You might expect that an English orchestra might be more attuned to these rhythms, but the orchestra of La Scala conducted by the young English music director Robin Ticciati give a remarkable account of the work.  There is always the danger of over-emphasis or heavy-handedness within Peter Grimes, but Ticciati directs with quiet reserve, allowing the swells to rise and the rhythms to assert their authority, building towards the tragedy in a manner and with a drive that seems as unstoppable as the outcome is inevitable.  There are no concerns about the singing either, but wisely that's because there's a predominately English/British cast.  John Graham-Hall sings Peter Grimes with the right tone of edgy fragility and steely determined defiance, never seeking to endear him to the audience, but rather plunging right into the dangerous nature of this impassioned but deluded character.  Most impressive of all however is Susan Gritton's Ellen Orford.  It can be possible to underestimate her character, but she is the heart and conscience of the opera and Gritton makes you quite aware of that with her heartwrenching performance.  With a cast that also includes the impeccable Christopher Purves and a fine Auntie in the form of Felicity Palmer this is a most impressive and complete account of the work.

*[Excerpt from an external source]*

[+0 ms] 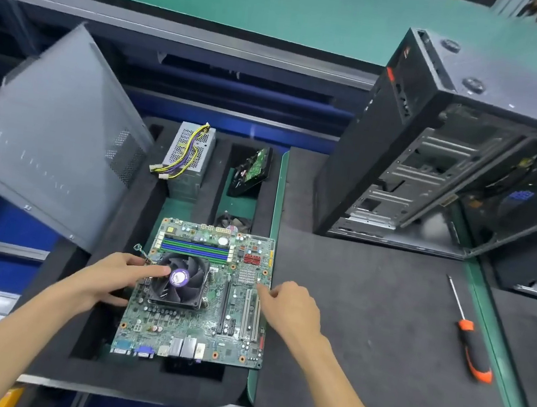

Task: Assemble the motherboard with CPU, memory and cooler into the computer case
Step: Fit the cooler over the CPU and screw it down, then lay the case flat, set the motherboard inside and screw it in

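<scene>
Between the two hands lies the motherboard [202, 294], resting in a cutout of the black foam tray [99, 366]. It already carries its cooler fan [179, 280] and its memory sticks [196, 247] in the blue and green slots, so the CPU, hidden beneath the cooler, is presumably seated too. What remains, as I judge it, is the main step: lifting the board out and fitting it into the case.

To the left, the left hand [118, 277] grips the board's left edge, its thumb laid on top of the fan and its fingers curled at the rim below. On the right, the right hand [290, 304] pinches the board's right edge with curled fingers. Both seem set to lift.

Well off to the right of the right hand and farther away stands the open computer case [456, 160], its bay bare of any board. Right of that hand, nearer, lies an orange-handled screwdriver [468, 342].
</scene>
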`<action>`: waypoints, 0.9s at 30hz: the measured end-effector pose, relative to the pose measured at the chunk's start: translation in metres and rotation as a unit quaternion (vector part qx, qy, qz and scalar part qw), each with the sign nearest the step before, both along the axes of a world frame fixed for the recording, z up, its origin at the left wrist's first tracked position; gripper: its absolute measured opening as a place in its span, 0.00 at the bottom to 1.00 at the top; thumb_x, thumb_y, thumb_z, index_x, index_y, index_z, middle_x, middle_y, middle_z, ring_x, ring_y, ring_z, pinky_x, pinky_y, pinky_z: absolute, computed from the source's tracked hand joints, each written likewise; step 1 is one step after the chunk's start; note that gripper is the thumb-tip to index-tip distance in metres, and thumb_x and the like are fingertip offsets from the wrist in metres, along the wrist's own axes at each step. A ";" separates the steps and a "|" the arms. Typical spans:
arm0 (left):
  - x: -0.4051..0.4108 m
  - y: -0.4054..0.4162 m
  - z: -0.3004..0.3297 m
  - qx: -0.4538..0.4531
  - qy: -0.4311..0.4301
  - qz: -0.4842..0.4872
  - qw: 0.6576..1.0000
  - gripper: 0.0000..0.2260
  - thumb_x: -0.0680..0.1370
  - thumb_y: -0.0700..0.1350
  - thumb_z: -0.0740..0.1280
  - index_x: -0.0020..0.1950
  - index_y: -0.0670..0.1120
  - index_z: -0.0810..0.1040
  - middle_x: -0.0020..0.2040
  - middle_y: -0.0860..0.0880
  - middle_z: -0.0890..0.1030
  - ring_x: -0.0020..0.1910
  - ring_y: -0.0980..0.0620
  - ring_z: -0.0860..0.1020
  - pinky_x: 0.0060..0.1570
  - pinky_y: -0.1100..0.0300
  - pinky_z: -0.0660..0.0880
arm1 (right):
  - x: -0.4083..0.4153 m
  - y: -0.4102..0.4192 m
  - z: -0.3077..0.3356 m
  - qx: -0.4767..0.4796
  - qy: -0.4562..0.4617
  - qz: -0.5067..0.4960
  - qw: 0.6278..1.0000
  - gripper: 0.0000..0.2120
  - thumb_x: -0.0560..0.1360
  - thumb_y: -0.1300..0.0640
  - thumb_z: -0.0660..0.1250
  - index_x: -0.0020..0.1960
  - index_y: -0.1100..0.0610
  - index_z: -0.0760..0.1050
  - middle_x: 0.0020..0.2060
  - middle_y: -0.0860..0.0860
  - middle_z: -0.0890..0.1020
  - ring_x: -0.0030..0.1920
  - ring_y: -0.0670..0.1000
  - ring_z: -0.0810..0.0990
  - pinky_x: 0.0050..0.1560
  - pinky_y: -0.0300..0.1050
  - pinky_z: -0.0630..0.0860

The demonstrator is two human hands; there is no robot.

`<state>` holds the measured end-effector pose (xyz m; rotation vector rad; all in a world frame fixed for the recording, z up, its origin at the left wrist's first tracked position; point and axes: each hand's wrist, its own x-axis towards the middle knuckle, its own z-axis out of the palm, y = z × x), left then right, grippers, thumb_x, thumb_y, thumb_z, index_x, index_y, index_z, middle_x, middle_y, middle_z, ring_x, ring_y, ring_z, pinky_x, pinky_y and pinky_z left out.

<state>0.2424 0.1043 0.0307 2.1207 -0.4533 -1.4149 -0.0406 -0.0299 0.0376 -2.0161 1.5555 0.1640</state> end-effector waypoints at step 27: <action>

The choice of Richard Jones is also a good one for bringing out the essentially English character of the work, particularly in a modern-day context.  (It's nominally set in the money-loving 1980s, but that makes little or no difference to its contemporary relevance).  All the little details are there without any sense of caricature or parody which can always be a danger with Jones.  You might see football tops and trainers and all the indications of class and profession that are equally an important part of the work, but the telling details are in the gestures and movements.  Whether it's Auntie's "nieces" swaying down the street in their high-heels curling fingers through hair, whether it's figures in the background smoking cigarettes and chewing gum, dancing in Moan Hall or whether it's more ominous rows of the chorus, watching, observing and passing judgement, it's as good a visual representation of the social context of the work as Britten's music.



Stuart Laing's sets also reflect the context well and even if there are a few curious touches here and there, not least of which is the intriguing final image of Ellen that we are left with.  All of this nonetheless gives cause for reflection on the deeper meaning of the work and the ambiguities that lie within it.  There is little sense of a seaside town, although static seagulls are mounted on the walls of the buildings and seem to become increasingly agitated - in a static kind of way - as the work goes on.  The rooms of each of the scenes all seem to be self-contained and "boxed-in", again reflecting the nature of this society.  Some of them even tilt and sway, rocking from side to side in the stormy conditions and according to the general instability of what is going on.  It's by no means a flattering portrait of the English, but then Peter Grimes isn't supposed to be.

The Blu-ray from Opus Arte looks and sounds great in High Definition.  The sound mixes are in PCM Stereo and DTS HD-Master Audio 5.1.  The BD is region-free and subtitles are in English, French, German, Japanese and Korean.  The booklet has an essay that makes good points about the production, particularly relating to the use of movement and dancing in it, and also some interesting observations about Britten learning from Verdi and Strauss.  There's also a good set of interviews on the disc itself and a cast gallery.